Between France and AlgeriaThe Parisian debut in On the side of hell

Du côté de l'enfer sends the reader to Paris in the 1950s. The France was then plunged into the throes of the Algerian war. This series by screenwriter Noël Simsolo, cartoonist and colorist Dominique Hé follows the dark secrets of the French special services. Their agents, sometimes nicknamed the barbouzes, carry out legal murders because they are ordered by the state.

We discover it through Dan, a former agent who has sided by becoming the owner of a bar. He began as a resistance fighter before being recruited after 1944 to kill exiled French Nazis and then resistance fighters from colonized peoples. That's when he stops. Ten years later, his past hit him with a bang. Indeed, this first volume opens with a shabby robbery in a small bar for coaches. The two attackers are put to flight by the bartender. However, more than money, they came to deliver a message. The special services need Dan and he has no choice but to return. He was responsible for executing an arms dealer from the Algerian independence movement in Belgium. But Dan has changed. Like in a Clint Eastwood film, On the Side of Hell follows a weakened man who must return to his past. Over the course of the missions, Dan sinks and loses the meager ideals he had retained when he left. However, Dan is a paradoxical man who dreams of great love but sleeps with a married woman… who is with his former boss in espionage moreover.

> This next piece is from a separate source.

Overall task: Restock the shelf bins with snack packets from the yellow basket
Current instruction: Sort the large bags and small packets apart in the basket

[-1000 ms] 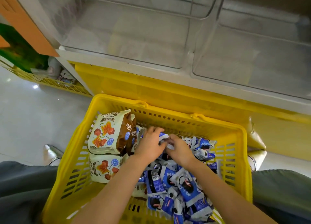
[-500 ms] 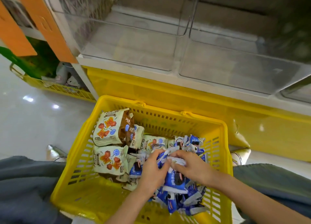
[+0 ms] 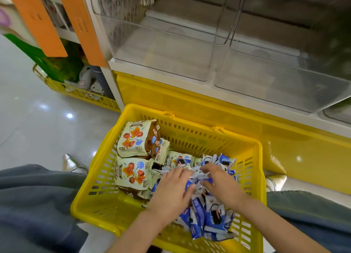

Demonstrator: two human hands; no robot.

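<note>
Both have drawn closer: left hand (image 3: 171,192) and right hand (image 3: 222,186) curl round blue packets (image 3: 212,216) in basket (image 3: 190,136); bins (image 3: 171,53) unfilled

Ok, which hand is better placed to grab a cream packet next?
Left, probably. The left hand lies beside the cream packets in the yellow basket; the right hand is farther off, over the blue packets.

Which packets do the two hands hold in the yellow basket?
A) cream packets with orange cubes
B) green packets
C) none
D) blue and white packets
D: the left hand and right hand grip blue and white packets from the pile; the cream packets lie to the left in the yellow basket.
</note>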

An atmosphere of Tontons flingueursThe troubled past On the side of hell

On the side of hell certainly happens during the Algerian war but it is especially the context of the post-Second World War that appears. The mobster of the first attack is an American deserter turned killer for the underworld, the bartender and the owner are former resistance fighters.

The series does not only have a historical setting but the screenwriter, adept of the noir novels of the time, seeks to find this atmosphere in the comics. Noël Simsolo and Dominique Hé have already found it in Les Miroirs du Crime. The dialogues are reminiscent of Audiard and the script takes up classics of the time. The vision of individuals is very gendered. Men are tough guys and women are dangerous vamps driven by sex. Du côté de l'enfer makes you visit red-light districts in Paris and Ghent by Dominique Hé's palette. However, the drawing is far from being the first asset of the series. The background lacks detailed scenery. We only see flat digital colors.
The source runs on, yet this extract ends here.